INSUFFICIENT RELIABLE EVIDENCE to RATE

• Antipsychotic-induced metabolic side effects. It is unclear if oral berberine is beneficial in patients with antipsychotic-induced metabolic side effects. Details: A small clinical study in patients with schizophrenia who developed metabolic syndrome associated with antipsychotic therapy shows that taking berberine 300 mg twice daily for 12 weeks reduces body weight by 1.1 kg, body mass index (BMI) by 0.4 kg/m2, total cholesterol by 22 mg/dL, low-density lipoprotein (LDL) cholesterol by 20 mg/dL, and glycated hemoglobin (HbA1c) by 0.09% when compared with placebo (110103).
• Atrial fibrillation. Limited research suggests that oral berberine might prevent atrial fibrillation shortly after coronary artery bypass graft (CABG) surgery. Details: A small clinical study in Chinese patients who underwent CABG surgery shows that taking berberine 400 mg three times daily for 7 days reduces the risk of postoperative atrial fibrillation by 50% when compared with placebo (110106).
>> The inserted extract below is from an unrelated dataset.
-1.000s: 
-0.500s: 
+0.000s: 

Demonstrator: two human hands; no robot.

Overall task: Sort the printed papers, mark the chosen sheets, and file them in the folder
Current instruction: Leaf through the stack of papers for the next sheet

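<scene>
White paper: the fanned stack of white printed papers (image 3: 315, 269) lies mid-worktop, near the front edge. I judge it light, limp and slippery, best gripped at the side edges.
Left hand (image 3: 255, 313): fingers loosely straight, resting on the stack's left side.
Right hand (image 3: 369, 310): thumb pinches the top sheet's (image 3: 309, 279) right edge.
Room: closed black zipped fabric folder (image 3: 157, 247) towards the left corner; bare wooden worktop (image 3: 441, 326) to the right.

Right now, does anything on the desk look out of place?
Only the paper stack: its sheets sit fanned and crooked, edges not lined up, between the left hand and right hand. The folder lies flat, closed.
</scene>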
• Biliary disorders. It is unclear if oral berberine is beneficial in patients with biliary disorders. Details: A small clinical study in patients with primary sclerosing cholangitis shows that taking berberine ursodeoxycholate, an ionic salt formulation of berberine and ursodeoxycholic acid, 500-1000 mg twice daily for 6 weeks reduces levels of alkaline phosphatase (ALP), a marker of cholestasis and bile duct injury, when compared with placebo. ALP levels decreased by at least 50% in 7% and 17% of patients taking 500 mg and 1000 mg, respectively, compared with 0% of patients taking placebo (110105).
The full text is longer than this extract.